Autoritratto di Aurelio Galleppini, 1972

Aurelio Galleppini, in arte Galep, disegnatore, creatore grafico del personaggio di Tex, è nato a Casale di Pari (Grosseto) il 28 agosto 1917 da genitori sardi.

Da giovane si trasferì in Sardegna, dove lasciò gli studi al secondo anno dell’Istituto industriale per dedicarsi al disegno e alla pittura, che coltivò da autodidatta. Quando aveva diciotto anni, suoi disegni apparvero in filmini animati eseguiti per conto di una Casa tedesca fabbricante di proiettori a due tempi.

I primi disegni di Galleppini stampati su periodici risalgono al 1936: erano fiabe illustrate destinate a "Mondo Fanciullo". Dal 1937 al 1939 collabora a "Modellina" con i suoi primi racconti illustrati – "In terra straniera", "La prova dei coccodrilli", "All’ombra del tricolore", "Le avventure di Pulcino" (quest’ultimo un grande albo a colori in chiave umoristica) – oltre a disegnare alcune copertine per "Il Mattino Illustrato" e a illustrare "Il segreto del motore" di Andrea Lavezzolo. Negli stessi anni, disegna per Mondadori due lunghi racconti a fumetti, sceneggiati da Federico Pedrocchi: "Pino il mozzo" e "Le perle del mar d’Oman".

Nel 1940, Galleppini si trasferisce a Firenze dove inizia la collaborazione con la Casa editrice Nerbini, per la quale realizza numerosi racconti a fumetti sull'"Avventuroso".

Il clima politico durante la guerra, fatto di censure e restrizioni, costringe Galep ad interrompere l'attività fino alla fine del conflitto, allorchè ritorna con successo a dipingere, dedicandosi anche al cartellonismo e all’insegnamento del disegno. Nel 1947, riprende l’attività di illustratore con una serie di albi per l’"Intrepido", fra i quali: "Il clan dei vendicatori", "Il corsaro gentiluomo", "Il giustiziere invisibile", "La perla azzurra". Inoltre, illustra libri come "I Tre Moschettieri", "La Maschera di Ferro", "Le Mille e una Notte", "Il Barone di Münchhausen" e "Pinocchio" (quest’ultimo a fumetti).

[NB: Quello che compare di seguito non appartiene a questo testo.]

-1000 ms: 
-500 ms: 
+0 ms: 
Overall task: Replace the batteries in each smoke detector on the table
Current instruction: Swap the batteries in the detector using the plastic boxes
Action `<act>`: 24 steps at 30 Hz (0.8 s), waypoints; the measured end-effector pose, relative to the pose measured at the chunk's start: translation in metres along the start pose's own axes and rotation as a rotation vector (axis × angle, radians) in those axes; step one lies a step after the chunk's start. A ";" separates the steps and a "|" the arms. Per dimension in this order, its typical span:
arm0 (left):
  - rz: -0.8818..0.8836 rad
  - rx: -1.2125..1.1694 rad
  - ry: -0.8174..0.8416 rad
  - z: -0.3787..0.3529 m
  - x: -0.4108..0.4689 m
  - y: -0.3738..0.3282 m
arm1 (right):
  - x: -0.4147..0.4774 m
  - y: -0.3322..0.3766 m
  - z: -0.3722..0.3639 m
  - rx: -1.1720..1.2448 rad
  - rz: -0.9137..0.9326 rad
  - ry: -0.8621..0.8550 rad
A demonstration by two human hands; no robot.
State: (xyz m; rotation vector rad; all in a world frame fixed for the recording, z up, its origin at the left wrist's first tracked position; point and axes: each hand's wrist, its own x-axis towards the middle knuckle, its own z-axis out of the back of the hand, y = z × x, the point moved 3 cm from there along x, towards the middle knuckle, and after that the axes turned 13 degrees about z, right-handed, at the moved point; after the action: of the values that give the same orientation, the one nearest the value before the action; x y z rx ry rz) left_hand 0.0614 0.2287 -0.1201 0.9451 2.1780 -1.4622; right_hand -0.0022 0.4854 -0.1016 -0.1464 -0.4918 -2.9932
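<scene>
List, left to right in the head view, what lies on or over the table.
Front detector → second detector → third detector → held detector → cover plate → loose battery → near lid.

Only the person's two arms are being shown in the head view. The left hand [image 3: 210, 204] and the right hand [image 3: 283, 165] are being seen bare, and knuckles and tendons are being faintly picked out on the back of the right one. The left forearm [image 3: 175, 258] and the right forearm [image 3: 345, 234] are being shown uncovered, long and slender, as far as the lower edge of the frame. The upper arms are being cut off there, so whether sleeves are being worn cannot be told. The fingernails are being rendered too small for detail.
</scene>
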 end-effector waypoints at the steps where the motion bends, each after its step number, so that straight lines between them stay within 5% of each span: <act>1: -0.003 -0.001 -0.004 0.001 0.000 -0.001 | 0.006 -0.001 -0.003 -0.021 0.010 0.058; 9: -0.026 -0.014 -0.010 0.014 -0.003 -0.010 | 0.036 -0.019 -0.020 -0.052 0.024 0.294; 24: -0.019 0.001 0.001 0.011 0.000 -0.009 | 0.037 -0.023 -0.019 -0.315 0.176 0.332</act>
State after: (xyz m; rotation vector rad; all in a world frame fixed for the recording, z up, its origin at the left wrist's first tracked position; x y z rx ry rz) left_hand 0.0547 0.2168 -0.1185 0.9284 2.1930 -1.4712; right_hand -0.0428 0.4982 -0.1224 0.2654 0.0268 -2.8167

Sempre nel 1947, Galleppini conosce la direttrice delle edizioni "L'Audace" di Milano, Tea Bonelli, che gli offre di illustrare il periodico quindicinale "Occhio Cupo" e il fascicolo settimanale "Tex", entrambi su testi di Giovanni Luigi Bonelli.

Il resto della carriera di Galep verrà occupato dal lavoro su Tex, di cui realizza le tavole (per diversi anni sarà l'unico disegnatore) e tutte le copertine fino al numero 400 che esce nelle edicole nel febbraio 1994, un mese prima della scomparsa avvenuta a Chiavari (Genova), il 10 marzo 1994.